Lo está explicando con claridad. La presentación, al estilo de Bernie Sanders, de la pesadilla en Palestina como un problema de Netanyahu, que puede remediarse rápidamente con una solución de dos Estados, es un cuento de hadas que los liberales occidentales se cuentan para no tener que enfrentarse a la cruda realidad de que el problema es el propio Estado de Israel.

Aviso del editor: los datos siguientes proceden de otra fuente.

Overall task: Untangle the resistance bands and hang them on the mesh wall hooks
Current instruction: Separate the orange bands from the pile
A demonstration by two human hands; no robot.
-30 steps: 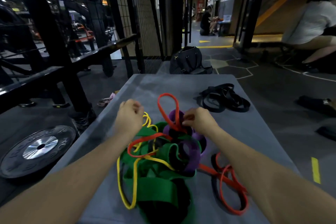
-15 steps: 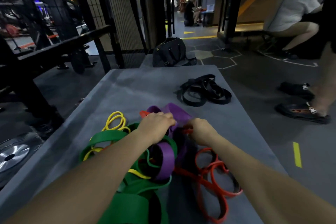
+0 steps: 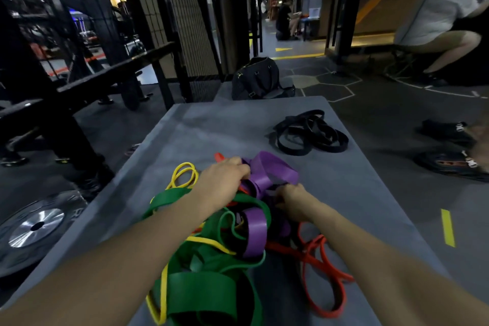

Esto ocurre después de que Netanyahu  declarara públicamente  que “No habrá un Estado palestino al oeste del río Jordán”, y después de que el ex ministro de Defensa israelí Yoav Gallant  proclamara  que “Nunca habrá un Estado palestino”.

Israel es el problema. No Netanyahu. No Hamás. No es que ambas partes hayan fracasado trágicamente en sentarse a negociar de buena fe.

El problema es que Occidente estableció un Estado en Oriente Medio cuya ideología fundacional sostiene que las personas que vivían allí antes de que se creara ese Estado son menos que humanos y nunca deben tener acceso a todo el espectro de los derechos humanos.

El problema es Israel. Un Estado que siempre ha sido una iniciativa racista desde su creación. Un Estado cuya ciudadanía judía es adoctrinada desde su nacimiento para aceptar la cosmovisión odiosa y supremacista necesaria para que el apartheid y los abusos se acepten como el statu quo.

No surgirá ninguna solución hasta que Occidente se tome en serio este asunto.

Mientras los liberales occidentales sigan comprando la fantasía escapista de que Israel está a sólo una elección de una solución de dos estados si Estados Unidos simplemente sigue financiando la Cúpula de Hierro y siendo amable con Tel Aviv, vamos a seguir viendo a Israel infligiendo la violencia y el abuso ininterrumpidos que son necesarios para que exista en su actual versión como estado.

Ninguna solución real y basada en la realidad complacerá tanto a los sionistas liberales como su ensoñación de una solución de dos Estados. Israel simplemente no puede seguir existiendo como entidad sionista.

Necesita ser desarmada, reestructurada radicalmente y desnazificada por completo como sociedad. Esto no sucederá sin la fuerza, y esa fuerza necesaria no llegará del mundo occidental mientras sigamos engañándonos con fantasías infantiles.

Los israelíes nos lo dicen directamente a la cara. Es hora de despertar.